Tuesday, July 2, 2013

Survivalism in Fiction - Writing My Own Apocalypse

For as long as I've been writing (spanning back before high school) I've pondered scribbling down ideas about the end of the world and the few survivors left and their inevitable struggle. 
Of course now with T.V. shows like Doomsday Preppers, Falling Skies, and The Walking Dead, and films like The Book of Eli and The Road center stage it's certainly a concept much more accessible to the masses. 
In college when my writing began to really take form I found that even there I couldn't quite spread my wings and flap on the subject. Not that it was inappropriate, but it just wasn't the right time. I dabbled in some ideas in college though and as my writing (and knowledge) matured over time I found that I could put together stronger and more realistic stories on page.

Cormac McCarthy's novel The Road I feel is still one of the most striking and realistic depictions of the end-all-be-all end of the world story. At the other end of the spectrum in the same genre I read Patriots: A Novel of Survival in the Coming Collaspe by James Wesley Rawles, which is certainly a much different take on that end of the civilized world. As an actual composed and collected story Cormac McCarthy's wins by a mile, but Rawles does have a lot of interesting technical and logistical information that's incredibly fascinating. I found myself less interested in the characters in their journey for survival, but more so in the equipment they utilized or the tactics they used to defend themselves. While reading I thought to myself "hey that's a pretty good idea on how to secure that door," or "that's a pretty efficient way to store ammunition."

I think finding a middle ground between stories like these is where I'd like to go - whether it'd be a novella, full-length novel or even a screenplay for film or television. To be honest I have been brewing a TV pilot since 2009, but I would like to maybe try my hand at the survivalist angle. I just wish my motivation and skill was more present earlier on because now it isn't a fresh subject anymore. It's a familiar idea in a sea of stories just like it. I know it hasn't been "new" in a LONG time (i.e. Mad Max. 1979), but now it's a pop culture statement.

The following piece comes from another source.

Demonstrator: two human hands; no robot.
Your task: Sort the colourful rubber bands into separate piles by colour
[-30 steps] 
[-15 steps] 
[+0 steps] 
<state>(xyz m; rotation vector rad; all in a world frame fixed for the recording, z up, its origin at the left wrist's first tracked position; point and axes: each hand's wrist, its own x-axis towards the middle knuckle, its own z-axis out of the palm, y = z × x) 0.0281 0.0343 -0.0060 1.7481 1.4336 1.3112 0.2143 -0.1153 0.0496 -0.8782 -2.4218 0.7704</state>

At this point I think I'd just like to be able to say: "Yes, I did write that and yes I was inspired by X, Y and Z and I'm happy I was able to do it," and have people say I sure remembered him and his work back then. To be acknowledged for bringing at least a new or improved opinion to the table of survival that the world can digest and nod their heads to. But it isn't all about recognition, it's also about getting my opinion out there too, hence Broadminded Survival. It's an external venue for my own thoughts because when I think about things like this most of the day while I'm at work or in bed watching T.V. with my wife I feel like I'm going to explode sometimes. I have to get it out there in some fashion. Whether it's me sketching drawings in a notebook, writing micro fiction or short stories just for myself or working on this blog what it comes down to is that I need to express myself. It's cathartic to say the least and when you have this much pent up inside you all the time it's better to let it out and share it.

1 comment:

  1. The Road is one of my favorite novels (how can you not love Cormack McCarthy?) and I think the film is perhaps one the finest and most faithful film adaptations I've ever seen. I could discuss it for hours.

    A book that I feel is something like a logical extension of McCarthy's tome is "Riddley Walker" by Russel Hoban. Anyone considering reading it should know up front though that it's an extremely challenging read. The book is written in the grammar and vernacular of a person living on what was once the Island of Great Britain but several hundred years in the future and after a great, world ending calamity. The character phonetically spells his language and he would have a thick, Cockney accent. An excerpt for an example (imagine a young Michael Caine):

    "Seeing that boars face in my mynd that morning in the aulders and seeing it in my mynd now I have the same thot I had then: If you cud even jus see 1 thing clear the woal of whats in it you cud see every thing clear. But you never wil get to see the woal of any thing youre all ways in the middl of it living it or moving thru it. Never mynd."


    You will read and re-read and re-re-read passages to get some of them down while others flow naturally but if it gets it's hooks in you it will become an exceedingly rewarding read, as though you read a great story and learned a new language while doing it.

    Another one I enjoy is a similarly themed but much larger and more epic work called A Canticle for Leibowitz by Walter Miller Jr. and if you've ever played Fallout 3 you may recognize some bits of the book's DNA in there as it was a big influence on the game.